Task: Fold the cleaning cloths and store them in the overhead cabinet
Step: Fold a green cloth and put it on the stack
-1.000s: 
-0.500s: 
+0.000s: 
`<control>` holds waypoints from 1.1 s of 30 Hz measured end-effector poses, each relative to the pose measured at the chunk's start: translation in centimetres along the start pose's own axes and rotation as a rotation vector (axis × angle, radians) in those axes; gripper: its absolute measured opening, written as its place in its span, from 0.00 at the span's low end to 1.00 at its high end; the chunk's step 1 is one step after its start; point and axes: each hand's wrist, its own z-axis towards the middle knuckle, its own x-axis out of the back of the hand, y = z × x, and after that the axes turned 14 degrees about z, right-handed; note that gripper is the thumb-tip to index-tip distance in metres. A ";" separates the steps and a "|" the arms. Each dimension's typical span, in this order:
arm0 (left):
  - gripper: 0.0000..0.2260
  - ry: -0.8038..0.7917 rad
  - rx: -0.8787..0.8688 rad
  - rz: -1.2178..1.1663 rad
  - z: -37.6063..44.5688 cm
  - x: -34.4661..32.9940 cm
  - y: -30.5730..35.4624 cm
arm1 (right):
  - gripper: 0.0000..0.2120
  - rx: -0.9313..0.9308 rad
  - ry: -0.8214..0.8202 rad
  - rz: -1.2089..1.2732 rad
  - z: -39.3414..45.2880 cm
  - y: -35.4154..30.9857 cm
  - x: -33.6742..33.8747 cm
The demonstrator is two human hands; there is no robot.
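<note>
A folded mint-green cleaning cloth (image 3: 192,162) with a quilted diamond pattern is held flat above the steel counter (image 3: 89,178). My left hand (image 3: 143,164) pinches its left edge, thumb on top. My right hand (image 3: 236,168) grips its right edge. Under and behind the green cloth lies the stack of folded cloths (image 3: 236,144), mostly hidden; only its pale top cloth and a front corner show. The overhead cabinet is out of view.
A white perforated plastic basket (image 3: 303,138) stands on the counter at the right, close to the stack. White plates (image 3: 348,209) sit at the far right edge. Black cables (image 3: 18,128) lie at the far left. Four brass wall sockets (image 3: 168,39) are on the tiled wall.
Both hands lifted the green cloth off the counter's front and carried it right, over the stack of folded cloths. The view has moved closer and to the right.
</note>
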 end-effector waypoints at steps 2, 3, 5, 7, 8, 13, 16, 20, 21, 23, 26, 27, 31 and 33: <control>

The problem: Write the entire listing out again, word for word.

The completed task:
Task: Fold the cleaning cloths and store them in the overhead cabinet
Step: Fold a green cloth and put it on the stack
-1.000s: 
-0.500s: 
+0.000s: 
`<control>` holds waypoints from 1.1 s of 30 Hz measured end-effector poses, each relative to the pose measured at the chunk's start: translation in centimetres along the start pose's own axes and rotation as a rotation vector (axis × angle, radians) in those axes; gripper: its absolute measured opening, written as its place in its span, from 0.00 at the span's low end to 1.00 at its high end; the chunk's step 1 is one step after its start; point and axes: each hand's wrist, its own z-axis towards the middle knuckle, its own x-axis out of the back of the hand, y = z × x, and after that the axes turned 14 degrees about z, right-handed; note that gripper is the thumb-tip to index-tip distance in metres. A ";" separates the steps and a "|" the arms. Each dimension's typical span, in this order:
arm0 (left):
  - gripper: 0.0000..0.2260
  - ry: -0.8038..0.7917 rad
  - rx: -0.8787..0.8688 rad
  - rz: -1.2178..1.1663 rad
  - z: -37.6063..44.5688 cm
  - x: -34.4661..32.9940 cm
  - y: -30.5730..35.4624 cm
arm1 (right):
  - gripper: 0.0000..0.2120
  - rx: -0.9313..0.9308 rad
  - ry: -0.8214..0.8202 rad
  - rz: -1.2089..1.2732 rad
  - z: -39.3414..45.2880 cm
  - y: -35.4154..30.9857 cm
  - x: -33.6742..33.8747 cm
The demonstrator is two human hands; there is no robot.
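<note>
A folded mint-green cleaning cloth (image 3: 192,162) with a quilted diamond pattern is held flat above the steel counter (image 3: 89,178). My left hand (image 3: 143,164) pinches its left edge, thumb on top. My right hand (image 3: 236,168) grips its right edge. Under and behind the green cloth lies the stack of folded cloths (image 3: 236,144), mostly hidden; only its pale top cloth and a front corner show. The overhead cabinet is out of view.
A white perforated plastic basket (image 3: 303,138) stands on the counter at the right, close to the stack. White plates (image 3: 348,209) sit at the far right edge. Black cables (image 3: 18,128) lie at the far left. Four brass wall sockets (image 3: 168,39) are on the tiled wall.
Both hands lifted the green cloth off the counter's front and carried it right, over the stack of folded cloths. The view has moved closer and to the right.
</note>
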 end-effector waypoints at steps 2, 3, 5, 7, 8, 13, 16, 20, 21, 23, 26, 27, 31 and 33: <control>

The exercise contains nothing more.